Köşe yazısında pek çok şirketin halen uygulanmakta olan mevcut politikalar nedeniyle finansmana  erişimde sıkıntı yaşadığını belirten Kaya, hem faizlerin kağıt üzerinde olduğundan çok daha yüksek seviyelerde olduğunu, hem de vadelerin çok düşük olduğunu ifade ediyor.  

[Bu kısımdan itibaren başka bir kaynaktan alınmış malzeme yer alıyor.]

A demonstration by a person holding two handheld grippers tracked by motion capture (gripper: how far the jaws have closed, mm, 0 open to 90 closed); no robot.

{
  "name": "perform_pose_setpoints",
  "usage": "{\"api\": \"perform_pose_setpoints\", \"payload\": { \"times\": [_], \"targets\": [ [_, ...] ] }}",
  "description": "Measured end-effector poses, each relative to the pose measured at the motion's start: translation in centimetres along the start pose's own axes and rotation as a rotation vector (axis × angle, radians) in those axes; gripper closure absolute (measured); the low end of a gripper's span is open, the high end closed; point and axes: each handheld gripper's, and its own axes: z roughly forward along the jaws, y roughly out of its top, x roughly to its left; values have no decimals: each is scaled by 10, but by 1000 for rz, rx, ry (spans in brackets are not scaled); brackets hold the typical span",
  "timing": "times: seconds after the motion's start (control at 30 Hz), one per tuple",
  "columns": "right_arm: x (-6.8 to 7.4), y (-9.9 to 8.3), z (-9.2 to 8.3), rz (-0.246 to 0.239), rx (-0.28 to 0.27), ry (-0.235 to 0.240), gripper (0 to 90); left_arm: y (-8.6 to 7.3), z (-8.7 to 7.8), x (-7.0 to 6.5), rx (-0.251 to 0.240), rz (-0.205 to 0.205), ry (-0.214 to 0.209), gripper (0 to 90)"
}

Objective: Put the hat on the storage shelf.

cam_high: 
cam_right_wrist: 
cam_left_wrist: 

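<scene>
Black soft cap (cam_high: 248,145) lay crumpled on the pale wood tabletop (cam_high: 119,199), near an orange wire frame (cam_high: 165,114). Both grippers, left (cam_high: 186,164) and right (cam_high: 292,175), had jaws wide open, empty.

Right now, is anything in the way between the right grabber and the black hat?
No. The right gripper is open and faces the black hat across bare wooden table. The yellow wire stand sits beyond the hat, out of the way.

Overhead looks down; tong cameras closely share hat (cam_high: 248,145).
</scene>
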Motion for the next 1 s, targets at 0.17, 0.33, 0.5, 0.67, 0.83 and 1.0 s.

Türk şirketlerinin uzun yılladır büyümesini ve faaliyetlerini borçla finanse ettiğini kaydeden Kaya, pek çok sektörde finansal kaldıraç oranlarının yüzde 65 hatta yüzde 70’lerin bile üzerine çıktığını dile getirdi. Dr. Bertan Kaya, yüzde 50’nin üstünün risk kabul edildiğini, ayrıca finansal riskin bir diğer göstergesi olan toplam borçlar/ özsermaye rasyosunun da ideal olan yüzde 1,5’un çok üzerinde olduğunu, bu rasyonun yüzde 2’nin üzerinde olmasının ise riskin arttığının bir göstergesi olduğunu aktardı.

FİNANSMANA ERİŞİM ZOR

Kaya’ya göre, Türk şirketleri şimdiye kadar olumlu dış makro ekonomik konjonktür ve siyasi istikrarın getirdiği öngörülebilirlik sayesinde borçlanarak büyümenin keyfini sürdü. Ancak son iki yıldır dış makro ekonomik koşullar değişti ve likidite sıkılaştı. Ayrıca yurt içerisinde uygulanan politikalar yüzünden de finansmana uygun maliyet ile erişmek zorlaştı. Bu durumun geçen yılki mali tablolara da yansıdığını ve finansman giderlerinin artması nedeniyle net karların azaldığına dikkat çeken Kaya, 2023 yılında ise borçlanmanın daha da zorlaştığına işaret etti.

Kaya’ya göre, eğer mevcut ekonomi politikalarında seçim sonrası herhangi bir değişiklik olmazsa çok sayıda şirketin büyümesi yavaşlayacak hatta reel olarak küçülme olasılığı da yüksek görünüyor.

LİKİDİTE RİSKİNE DİKKAT!

Kaya, şirketin büyümesinin ve talebin hız kesmesi halinde ortaya çıkacak nakit sıkıntısının da reel sektörü zor durumda bırakacağını belirtiyor. Kaya’ya göre, tüketici talebi iki yıldır belirli bir olgunluğa erişti. Ayrıca ücretler artsa da alım gücünün aynı oranda artmaması nedeniyle tüketim iştahının da aynı düzeyde kalmayacağı öngörülüyor. Ayrıca tedarikçi ya da müşterilerin mali darboğaza girme riski de sözkonusu. Bu da reel sektörün işlerini sürdürmesi açısından bir risk oluşturuyor. Buna ayrıca EYT sürecinin getirdiği mali yükler eklenince tablo daha da vahimleşiyor.